● Data shown:

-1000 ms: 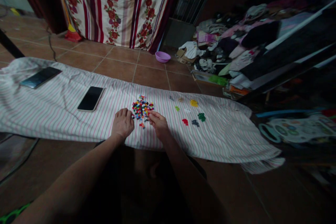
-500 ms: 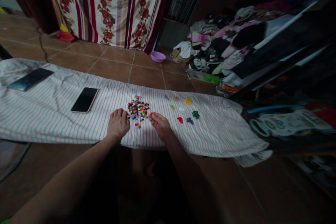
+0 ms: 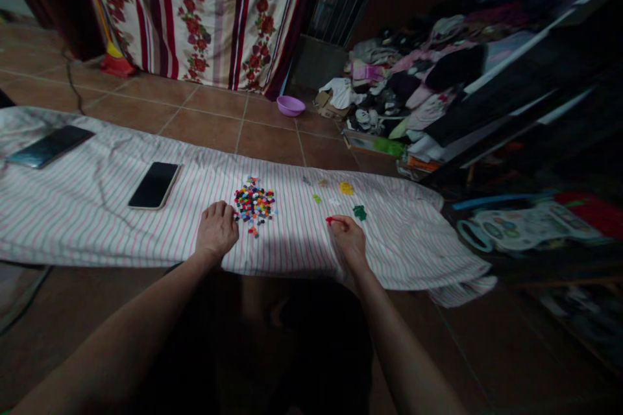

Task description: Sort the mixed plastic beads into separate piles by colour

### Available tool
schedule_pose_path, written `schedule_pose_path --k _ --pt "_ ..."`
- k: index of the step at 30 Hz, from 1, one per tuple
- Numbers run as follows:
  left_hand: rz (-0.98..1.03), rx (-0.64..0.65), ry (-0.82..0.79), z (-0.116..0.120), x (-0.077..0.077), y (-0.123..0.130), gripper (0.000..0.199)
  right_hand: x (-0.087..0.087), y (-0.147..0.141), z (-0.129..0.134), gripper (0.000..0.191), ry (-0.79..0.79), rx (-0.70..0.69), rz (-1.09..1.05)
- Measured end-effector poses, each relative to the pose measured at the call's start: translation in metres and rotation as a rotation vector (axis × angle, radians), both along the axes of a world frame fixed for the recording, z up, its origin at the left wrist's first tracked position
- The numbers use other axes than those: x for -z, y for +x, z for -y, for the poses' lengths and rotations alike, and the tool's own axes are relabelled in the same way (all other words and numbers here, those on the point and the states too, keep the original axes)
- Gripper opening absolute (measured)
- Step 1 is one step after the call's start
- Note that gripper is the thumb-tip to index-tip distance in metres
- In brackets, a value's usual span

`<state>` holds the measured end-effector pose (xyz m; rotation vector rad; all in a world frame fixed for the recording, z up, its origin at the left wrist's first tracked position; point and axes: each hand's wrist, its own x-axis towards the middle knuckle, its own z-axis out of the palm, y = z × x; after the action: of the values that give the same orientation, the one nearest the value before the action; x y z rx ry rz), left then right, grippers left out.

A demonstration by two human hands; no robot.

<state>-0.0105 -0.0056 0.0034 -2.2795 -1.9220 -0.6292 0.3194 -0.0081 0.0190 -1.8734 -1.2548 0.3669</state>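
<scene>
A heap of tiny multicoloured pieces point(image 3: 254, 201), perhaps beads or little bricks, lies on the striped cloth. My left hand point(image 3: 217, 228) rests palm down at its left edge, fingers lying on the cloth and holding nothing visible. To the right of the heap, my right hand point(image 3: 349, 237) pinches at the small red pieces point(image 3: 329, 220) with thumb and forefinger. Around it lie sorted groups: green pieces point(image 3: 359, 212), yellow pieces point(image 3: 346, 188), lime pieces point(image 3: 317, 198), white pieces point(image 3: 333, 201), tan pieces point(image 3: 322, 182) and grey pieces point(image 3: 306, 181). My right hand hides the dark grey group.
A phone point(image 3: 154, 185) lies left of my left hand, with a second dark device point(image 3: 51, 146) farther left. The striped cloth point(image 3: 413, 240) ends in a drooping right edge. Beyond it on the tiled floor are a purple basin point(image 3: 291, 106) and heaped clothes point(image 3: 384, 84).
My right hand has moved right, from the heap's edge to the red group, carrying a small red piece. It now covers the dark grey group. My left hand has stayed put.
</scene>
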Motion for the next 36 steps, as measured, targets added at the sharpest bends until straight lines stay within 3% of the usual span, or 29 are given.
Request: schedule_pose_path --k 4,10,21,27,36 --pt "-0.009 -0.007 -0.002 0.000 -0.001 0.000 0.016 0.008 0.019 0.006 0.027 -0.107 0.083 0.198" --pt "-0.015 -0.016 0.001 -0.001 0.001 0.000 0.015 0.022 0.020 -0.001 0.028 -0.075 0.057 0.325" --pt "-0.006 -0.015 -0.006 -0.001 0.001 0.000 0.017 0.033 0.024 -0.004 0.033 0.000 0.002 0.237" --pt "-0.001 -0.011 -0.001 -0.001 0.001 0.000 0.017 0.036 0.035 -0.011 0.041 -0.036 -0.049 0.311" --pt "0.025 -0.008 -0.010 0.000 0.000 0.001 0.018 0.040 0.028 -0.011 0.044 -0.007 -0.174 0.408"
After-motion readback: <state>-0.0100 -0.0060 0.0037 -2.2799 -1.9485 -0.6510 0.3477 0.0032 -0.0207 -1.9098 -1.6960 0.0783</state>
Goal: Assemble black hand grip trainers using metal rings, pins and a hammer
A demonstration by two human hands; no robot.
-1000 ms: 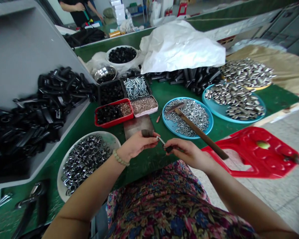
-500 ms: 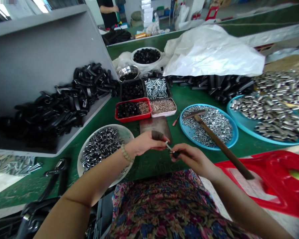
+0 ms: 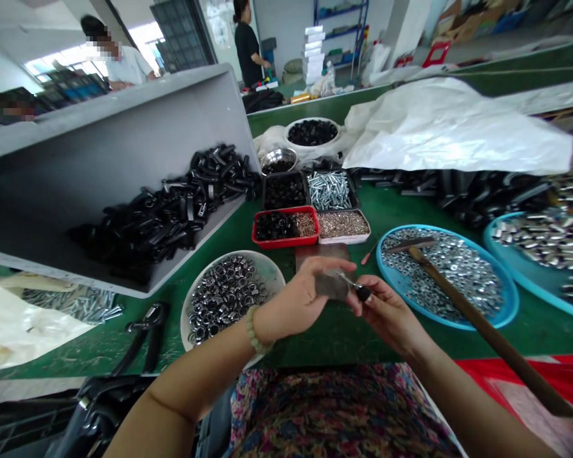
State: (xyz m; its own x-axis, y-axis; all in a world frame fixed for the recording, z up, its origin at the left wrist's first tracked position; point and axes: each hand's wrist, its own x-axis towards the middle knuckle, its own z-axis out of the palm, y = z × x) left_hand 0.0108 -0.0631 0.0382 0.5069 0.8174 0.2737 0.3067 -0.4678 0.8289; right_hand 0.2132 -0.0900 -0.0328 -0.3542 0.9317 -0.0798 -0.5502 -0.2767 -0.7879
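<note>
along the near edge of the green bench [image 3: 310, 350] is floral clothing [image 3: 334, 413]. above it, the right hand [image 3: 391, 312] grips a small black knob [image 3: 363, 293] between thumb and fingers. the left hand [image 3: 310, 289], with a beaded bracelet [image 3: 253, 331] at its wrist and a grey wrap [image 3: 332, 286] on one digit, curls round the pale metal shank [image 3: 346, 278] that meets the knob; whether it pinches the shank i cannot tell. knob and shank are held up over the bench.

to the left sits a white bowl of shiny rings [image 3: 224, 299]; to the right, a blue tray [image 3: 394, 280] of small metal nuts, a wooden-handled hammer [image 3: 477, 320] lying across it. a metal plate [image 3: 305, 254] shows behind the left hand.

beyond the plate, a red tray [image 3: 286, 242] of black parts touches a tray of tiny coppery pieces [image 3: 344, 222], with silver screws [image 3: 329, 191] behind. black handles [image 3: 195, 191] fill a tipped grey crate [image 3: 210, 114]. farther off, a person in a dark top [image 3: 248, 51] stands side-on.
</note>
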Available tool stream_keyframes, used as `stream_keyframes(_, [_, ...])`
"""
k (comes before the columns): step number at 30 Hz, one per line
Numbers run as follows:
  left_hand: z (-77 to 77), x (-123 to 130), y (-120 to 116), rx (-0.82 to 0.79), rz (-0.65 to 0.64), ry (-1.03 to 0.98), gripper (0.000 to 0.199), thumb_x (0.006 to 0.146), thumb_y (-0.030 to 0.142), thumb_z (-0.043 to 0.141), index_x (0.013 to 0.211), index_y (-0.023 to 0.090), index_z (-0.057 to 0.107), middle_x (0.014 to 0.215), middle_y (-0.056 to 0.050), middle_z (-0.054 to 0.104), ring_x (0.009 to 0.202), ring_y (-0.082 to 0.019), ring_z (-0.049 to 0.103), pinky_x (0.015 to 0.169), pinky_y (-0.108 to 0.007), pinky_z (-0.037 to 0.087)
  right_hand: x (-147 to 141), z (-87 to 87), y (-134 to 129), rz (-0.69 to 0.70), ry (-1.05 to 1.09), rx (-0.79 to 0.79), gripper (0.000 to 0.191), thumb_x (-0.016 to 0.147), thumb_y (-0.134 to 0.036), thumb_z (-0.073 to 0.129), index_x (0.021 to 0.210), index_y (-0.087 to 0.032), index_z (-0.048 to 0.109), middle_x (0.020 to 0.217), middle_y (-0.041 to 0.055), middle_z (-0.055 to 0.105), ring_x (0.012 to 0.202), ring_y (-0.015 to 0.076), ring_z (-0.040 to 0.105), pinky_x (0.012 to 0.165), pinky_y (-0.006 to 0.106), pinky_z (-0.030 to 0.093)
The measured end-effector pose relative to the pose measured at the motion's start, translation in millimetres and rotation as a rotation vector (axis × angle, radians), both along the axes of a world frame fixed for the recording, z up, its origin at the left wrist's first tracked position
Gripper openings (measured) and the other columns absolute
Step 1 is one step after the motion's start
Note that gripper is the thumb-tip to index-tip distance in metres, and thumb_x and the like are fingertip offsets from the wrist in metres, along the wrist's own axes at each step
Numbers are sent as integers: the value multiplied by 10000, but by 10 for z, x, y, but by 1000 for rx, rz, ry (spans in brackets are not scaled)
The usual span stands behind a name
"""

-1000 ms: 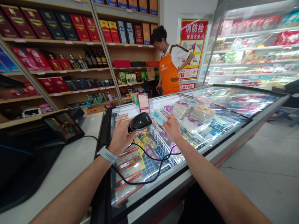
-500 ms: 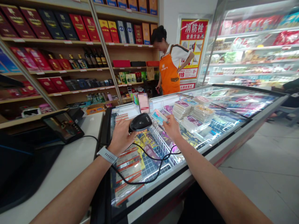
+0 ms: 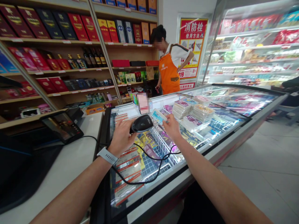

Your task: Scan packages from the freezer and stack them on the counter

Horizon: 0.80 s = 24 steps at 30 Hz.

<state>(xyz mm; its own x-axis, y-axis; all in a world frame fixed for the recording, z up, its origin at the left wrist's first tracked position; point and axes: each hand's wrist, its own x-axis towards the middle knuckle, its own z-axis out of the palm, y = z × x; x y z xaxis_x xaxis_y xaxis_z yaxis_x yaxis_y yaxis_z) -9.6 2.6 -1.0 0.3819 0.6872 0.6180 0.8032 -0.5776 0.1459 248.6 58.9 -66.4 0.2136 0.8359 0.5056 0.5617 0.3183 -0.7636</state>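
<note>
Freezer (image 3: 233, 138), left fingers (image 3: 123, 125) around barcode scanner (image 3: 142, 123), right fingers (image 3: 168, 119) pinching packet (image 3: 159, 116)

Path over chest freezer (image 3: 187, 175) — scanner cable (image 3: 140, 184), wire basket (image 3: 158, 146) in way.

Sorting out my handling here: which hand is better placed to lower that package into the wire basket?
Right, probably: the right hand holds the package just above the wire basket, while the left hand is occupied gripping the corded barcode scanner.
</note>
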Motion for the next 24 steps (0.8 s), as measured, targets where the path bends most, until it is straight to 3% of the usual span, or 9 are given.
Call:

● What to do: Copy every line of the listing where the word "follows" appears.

● Result:
- Numbers run as follows:
Numbers run as follows:

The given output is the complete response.